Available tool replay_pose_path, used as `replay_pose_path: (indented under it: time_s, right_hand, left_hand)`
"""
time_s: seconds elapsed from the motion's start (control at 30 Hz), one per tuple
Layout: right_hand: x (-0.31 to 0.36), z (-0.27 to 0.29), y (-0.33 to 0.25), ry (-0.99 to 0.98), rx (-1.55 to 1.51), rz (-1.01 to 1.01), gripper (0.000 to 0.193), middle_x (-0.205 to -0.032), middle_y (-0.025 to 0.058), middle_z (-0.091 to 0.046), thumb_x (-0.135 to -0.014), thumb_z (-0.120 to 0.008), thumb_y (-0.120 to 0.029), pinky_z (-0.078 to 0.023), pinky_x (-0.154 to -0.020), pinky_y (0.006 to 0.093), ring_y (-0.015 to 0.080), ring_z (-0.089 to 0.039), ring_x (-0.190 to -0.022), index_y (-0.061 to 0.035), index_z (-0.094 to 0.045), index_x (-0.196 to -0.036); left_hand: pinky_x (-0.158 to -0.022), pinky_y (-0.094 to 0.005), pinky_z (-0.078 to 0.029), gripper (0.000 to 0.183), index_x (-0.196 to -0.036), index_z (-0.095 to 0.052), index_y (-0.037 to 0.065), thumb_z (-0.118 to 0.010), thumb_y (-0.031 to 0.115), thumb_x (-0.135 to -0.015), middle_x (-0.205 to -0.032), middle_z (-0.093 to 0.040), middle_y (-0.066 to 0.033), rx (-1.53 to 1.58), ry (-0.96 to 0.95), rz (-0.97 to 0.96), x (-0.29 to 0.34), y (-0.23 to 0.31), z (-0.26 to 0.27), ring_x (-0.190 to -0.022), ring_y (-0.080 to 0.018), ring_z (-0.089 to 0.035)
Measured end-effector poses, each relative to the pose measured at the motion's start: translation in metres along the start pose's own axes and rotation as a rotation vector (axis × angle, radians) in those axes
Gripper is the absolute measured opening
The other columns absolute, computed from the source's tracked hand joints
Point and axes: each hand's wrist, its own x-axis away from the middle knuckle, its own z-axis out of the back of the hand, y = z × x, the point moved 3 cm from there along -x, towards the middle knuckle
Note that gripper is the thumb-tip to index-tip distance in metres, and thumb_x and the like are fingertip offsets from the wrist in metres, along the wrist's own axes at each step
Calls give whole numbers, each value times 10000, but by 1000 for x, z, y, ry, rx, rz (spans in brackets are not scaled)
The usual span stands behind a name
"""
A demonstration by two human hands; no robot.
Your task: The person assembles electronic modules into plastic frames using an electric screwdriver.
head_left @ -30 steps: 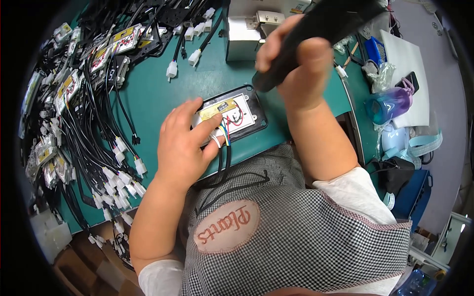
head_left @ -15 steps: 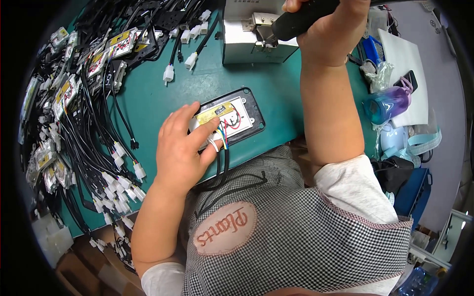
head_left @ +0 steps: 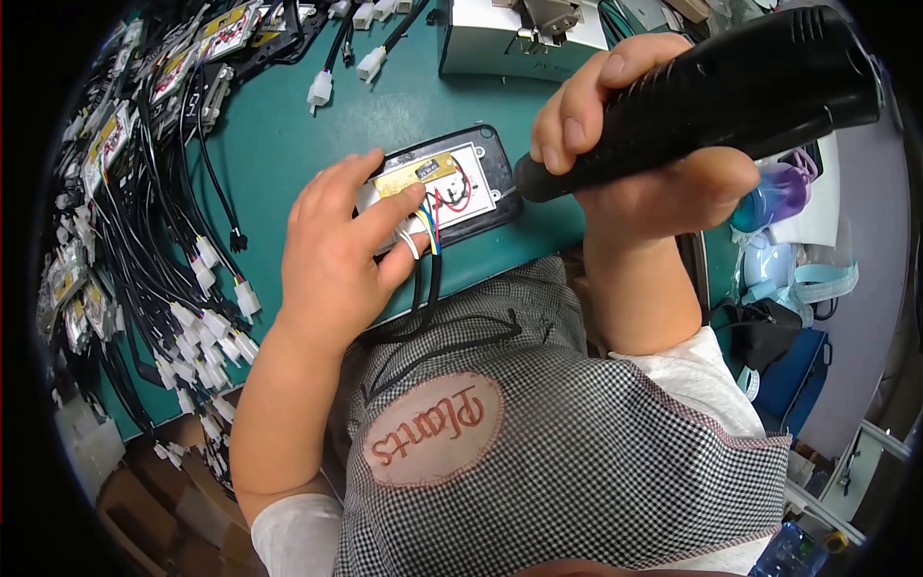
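My left hand [head_left: 332, 240] holds a black plastic housing [head_left: 498, 159] on the green mat, its fingers over the left part and its thumb by the wires. Inside lie a white panel [head_left: 483, 183] and a yellow circuit board [head_left: 396, 179]. Thin coloured wires [head_left: 433, 231] run off the board, and black cables [head_left: 426, 287] hang over the table edge toward me. Wrapped round a thick black electric screwdriver [head_left: 740, 87], my right hand [head_left: 654, 197] keeps it tilted, its nose at the housing's right end. Whether the bit touches anything is hard to see.
Many black cables with white connectors [head_left: 207, 327] and more boards crowd the left side. A white box [head_left: 495, 43] with a metal fixture [head_left: 550, 14] stands at the back. Off to the right are a purple-blue bottle [head_left: 790, 197] and a blue case [head_left: 806, 380].
My right hand has brought the screwdriver from the metal fixture on the box toward me, to the housing's right end. The left hand stays on the housing. The whole view has shifted slightly.
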Motion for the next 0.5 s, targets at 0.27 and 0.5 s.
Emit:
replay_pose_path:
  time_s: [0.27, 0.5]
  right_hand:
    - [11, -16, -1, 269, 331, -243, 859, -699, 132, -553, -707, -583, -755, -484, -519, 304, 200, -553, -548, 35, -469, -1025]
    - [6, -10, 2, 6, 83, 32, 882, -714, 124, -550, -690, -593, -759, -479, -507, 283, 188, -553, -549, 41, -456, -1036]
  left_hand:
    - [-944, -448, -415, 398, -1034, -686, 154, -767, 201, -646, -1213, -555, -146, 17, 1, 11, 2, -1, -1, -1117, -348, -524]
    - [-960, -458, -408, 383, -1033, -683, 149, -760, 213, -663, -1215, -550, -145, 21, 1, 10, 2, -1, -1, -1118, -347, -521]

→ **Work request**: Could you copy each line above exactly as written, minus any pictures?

→ **Solution to this task**:
Available tool replay_pose_path, used as `replay_pose_path: (indented under it: time_s, right_hand, left_hand)`
"""
time_s: seconds elapsed from the motion's start (control at 30 Hz), one per tuple
Layout: right_hand: x (-0.31 to 0.36), z (-0.27 to 0.29), y (-0.33 to 0.25), ry (-0.99 to 0.98), rx (-1.55 to 1.51), rz (-1.01 to 1.01), gripper (0.000 to 0.193), middle_x (-0.205 to -0.032), middle_y (-0.025 to 0.058), middle_z (-0.091 to 0.046), thumb_x (-0.135 to -0.014), thumb_z (-0.120 to 0.008), thumb_y (-0.120 to 0.029), pinky_z (-0.078 to 0.023), pinky_x (-0.154 to -0.020), pinky_y (0.006 to 0.093), ring_y (-0.015 to 0.080), ring_z (-0.089 to 0.039), ring_x (-0.190 to -0.022), index_y (-0.061 to 0.035), index_z (-0.094 to 0.045), index_x (-0.196 to -0.036); left_hand: pinky_x (-0.158 to -0.022), pinky_y (-0.094 to 0.005), pinky_z (-0.078 to 0.029), gripper (0.000 to 0.183), index_x (-0.196 to -0.036), index_z (-0.095 to 0.052), index_y (-0.037 to 0.065), thumb_z (-0.118 to 0.010), thumb_y (-0.031 to 0.115), thumb_x (-0.135 to -0.015), middle_x (-0.205 to -0.032), middle_z (-0.093 to 0.040), middle_y (-0.066 to 0.033), rx (-1.53 to 1.58), ry (-0.96 to 0.95), rz (-0.97 to 0.96), x (-0.29 to 0.34), y (-0.23 to 0.31), z (-0.26 to 0.27), ring_x (-0.190 to -0.022), ring_y (-0.080 to 0.018), ring_z (-0.089 to 0.035)
Measured end-effector poses, each relative to the pose measured at the motion's start: translation in metres along the start pose's own axes and rotation as a rotation vector (axis × angle, radians) in those axes
Gripper is the absolute measured opening
The other columns absolute, computed from the source's tracked hand joints
Point and axes: each hand's wrist, its own x-axis away from the middle knuckle, its own z-axis out of the back of the hand, y = z × x, the point moved 3 cm from there along -x, towards the middle knuckle
Note that gripper is the thumb-tip to index-tip distance in metres, and thumb_x and the like are fingertip offsets from the wrist in metres, along the wrist's own axes at each step
Calls give whole numbers, each value times 10000, but by 1000 for x, z, y, ry, rx, rz (spans in brackets are not scaled)
The usual span stands behind a name
"""
A demonstration by two human hands; no robot.
Your task: The person assembles electronic modules into plastic frames using an electric screwdriver.
head_left @ -30 steps: 
head_left @ -15 steps: 
head_left @ +0 steps: 
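My left hand [head_left: 332, 240] holds a black plastic housing [head_left: 498, 159] on the green mat, its fingers over the left part and its thumb by the wires. Inside lie a white panel [head_left: 483, 183] and a yellow circuit board [head_left: 396, 179]. Thin coloured wires [head_left: 433, 231] run off the board, and black cables [head_left: 426, 287] hang over the table edge toward me. Wrapped round a thick black electric screwdriver [head_left: 740, 87], my right hand [head_left: 654, 197] keeps it tilted, its nose at the housing's right end. Whether the bit touches anything is hard to see.
Many black cables with white connectors [head_left: 207, 327] and more boards crowd the left side. A white box [head_left: 495, 43] with a metal fixture [head_left: 550, 14] stands at the back. Off to the right are a purple-blue bottle [head_left: 790, 197] and a blue case [head_left: 806, 380].
My right hand has brought the screwdriver from the metal fixture on the box toward me, to the housing's right end. The left hand stays on the housing. The whole view has shifted slightly.
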Motion for the next 0.5 s, targets at 0.27 and 0.5 s.
Emit:
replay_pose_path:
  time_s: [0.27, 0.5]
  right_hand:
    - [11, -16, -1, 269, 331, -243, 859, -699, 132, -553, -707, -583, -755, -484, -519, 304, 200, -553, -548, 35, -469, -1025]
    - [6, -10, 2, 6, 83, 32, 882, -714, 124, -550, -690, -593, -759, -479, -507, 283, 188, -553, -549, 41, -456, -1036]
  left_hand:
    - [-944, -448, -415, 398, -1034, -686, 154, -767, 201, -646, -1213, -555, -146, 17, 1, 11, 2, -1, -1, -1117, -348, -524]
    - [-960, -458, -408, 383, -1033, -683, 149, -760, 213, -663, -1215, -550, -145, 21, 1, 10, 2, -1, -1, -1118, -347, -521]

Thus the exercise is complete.